My idea⋯offer gksu gedit $file or nano -B $file with the other as an alternative and leave sudoedit alone.

Personally, I would never recommend sudoedit to a non-sysadmin.

That's my 12₵ worth (2₵ in '65 dollars)

O.K., another 12₵ worth…

First of all, when I was first introduced to sudo I didn't like it. After all, when I first started using computers, the terminal was a real teletype machine.

But I've learned to go with the flow, and there were some very good reasons to use sudo, a good synopsis is here. Basically for the inexperienced user it helps prevent unintended consequences when superusing (or super like using).

But the protection of sudo can be breached by shell escapes (i.e. http://docstore.mik.ua/orelly/unix/upt/ch30_26.htm), notably vi, which allows a user run commands in a subshell, as an superuser.

A senario is an inexperienced user finds out that he can change sudo while mucking about on the Internet(i.e. diddling with /etc/sudoers) to, for example, use sudo without requiring a password . He does this and then discovers all the other cool things he can do. The unintended consequence here is that the inexperienced user may not grasp all the implications of sudo visudo. Abstraction e.g. sudoedit and sudo visudo contribute to unintended consequences.

  • Of course trying to protect users from these things is like herding cats.
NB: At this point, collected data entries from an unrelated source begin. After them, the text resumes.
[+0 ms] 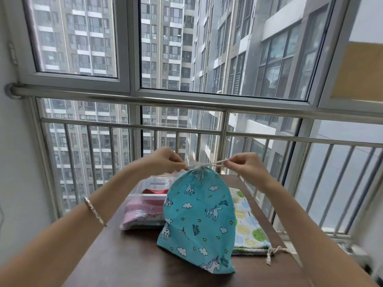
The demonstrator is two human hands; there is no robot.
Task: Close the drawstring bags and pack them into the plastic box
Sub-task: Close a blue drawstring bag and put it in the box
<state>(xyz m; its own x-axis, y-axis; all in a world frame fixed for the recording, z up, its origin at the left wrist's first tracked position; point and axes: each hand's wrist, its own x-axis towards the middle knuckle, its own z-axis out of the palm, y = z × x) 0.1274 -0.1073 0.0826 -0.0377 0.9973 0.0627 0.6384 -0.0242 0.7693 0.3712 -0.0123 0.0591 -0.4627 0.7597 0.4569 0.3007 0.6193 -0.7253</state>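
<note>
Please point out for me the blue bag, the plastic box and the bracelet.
blue bag [199, 214]: head view, middle of the printed cloth.
plastic box [143, 196]: head view, its front rim.
bracelet [94, 211]: head view, middle of the band.

left hand [165, 160] raised, pinches drawstring [215, 162] | right hand [246, 165] raised, pinches drawstring — both arms outstretched

The unicorn bag [196, 220] stands between box [145, 198] and tree-print bag [247, 222].
</note>
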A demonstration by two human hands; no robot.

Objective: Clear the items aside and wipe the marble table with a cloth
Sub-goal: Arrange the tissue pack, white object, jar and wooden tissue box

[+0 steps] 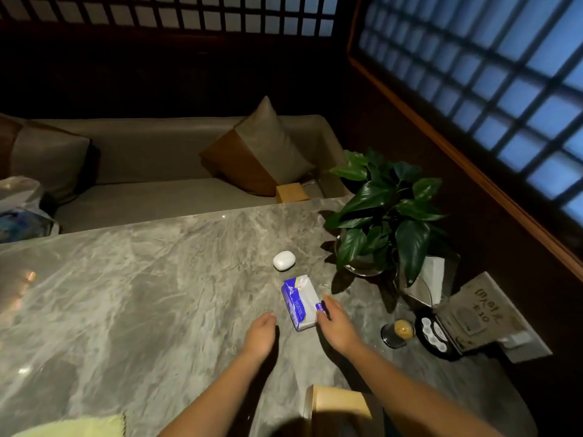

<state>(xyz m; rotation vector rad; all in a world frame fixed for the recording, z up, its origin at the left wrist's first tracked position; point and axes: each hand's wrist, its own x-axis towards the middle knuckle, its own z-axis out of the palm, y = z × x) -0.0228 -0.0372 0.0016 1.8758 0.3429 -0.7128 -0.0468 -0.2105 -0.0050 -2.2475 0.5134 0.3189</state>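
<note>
Marble desk (132, 294) is filling most of the view, grey-veined, with a sofa running along its far edge. Potted plant (383, 216) is standing at the right side, with a stand-up sign (482, 313), a round dark tray (433, 334) and a small candle glass (398, 332) crowding the right edge below it. Yellow cloth (79, 425) is lying at the near left corner, untouched, well apart from both hands. Tissue pack (300, 302), blue and white, is lying mid-desk, long axis running away from the person and slightly left. Right hand (336, 323) is pinching the pack's near right corner; left hand (262, 334) is hovering released just left of it, touching nothing. White earbud case (284, 260) is sitting just beyond the pack. Judgement: sliding the pack rightward is looking cramped, with plant and tray in the way.
</note>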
nano is a great choice for inexperienced users (and for me who likes to eschew the command-line when practical) in that it is most like GUI editors. I'm confident that's why Ubuntu selected it as the default editor of sudoedit.

But my thinking is to avoid abstraction unless it has obvious benefits, hence sudo nano -B vice sudoedit and occasionally gksu gedit $file (or gksu jEdit $file if I'm amped up).

  • The nub of the discussion is how far to go herding cats.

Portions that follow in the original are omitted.